Default Do or Default Don't?

When a chunk of work is dropped into your team’s workstream–whether you call it a backlog, or a bucket, or what-have-you–is the default expectation that your team will do that work? Or is it that the team will consider that piece of work for inclusion?

The ends of the continuum in the software world: “waterfall”, in which everything is pre-planned before starting, is purely default-do. Shape Up is default-don’t: work pitches go to the betting table for evaluation, and only a few get picked up, with no systemic retention for the next time around. Big-A Agile and friends fall somewhere in-between, depending on how you’ve adapted them to your team.

The trouble with “default-do” is that every “yes” embeds an implicit collection of “no"s, so you’re making prioritization decisions implicitly. There may be a discussion around work sequencing that puts the more important (or, more likely, the more urgent) work ahead in the queue, but the default decision is still to do all the things. It also reduces the quality bar for work definition, shape and scope before being assigned to folks on delivery; the impetus is on the recipient to prove why something isn’t ready, rather than on the submitter to prove that something is ready.

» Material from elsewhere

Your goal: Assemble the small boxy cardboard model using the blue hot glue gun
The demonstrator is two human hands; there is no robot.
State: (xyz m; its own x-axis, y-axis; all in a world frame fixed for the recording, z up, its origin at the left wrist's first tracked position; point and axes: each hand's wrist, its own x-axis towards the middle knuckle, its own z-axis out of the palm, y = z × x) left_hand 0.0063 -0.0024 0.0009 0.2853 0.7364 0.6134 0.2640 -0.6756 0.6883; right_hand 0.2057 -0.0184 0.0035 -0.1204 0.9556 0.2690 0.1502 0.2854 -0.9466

“Default don’t” engenders conversation around whether each thing should be done at all right now, including whether the work is sufficiently shaped and defined–and if the answer is “no”, the impetus is on individual people (and not an automated system) to improve the work definition and re-raise it if they feel it’s appropriate in the future.

Where are your systems defaulting to an unexamined commitment to work by default?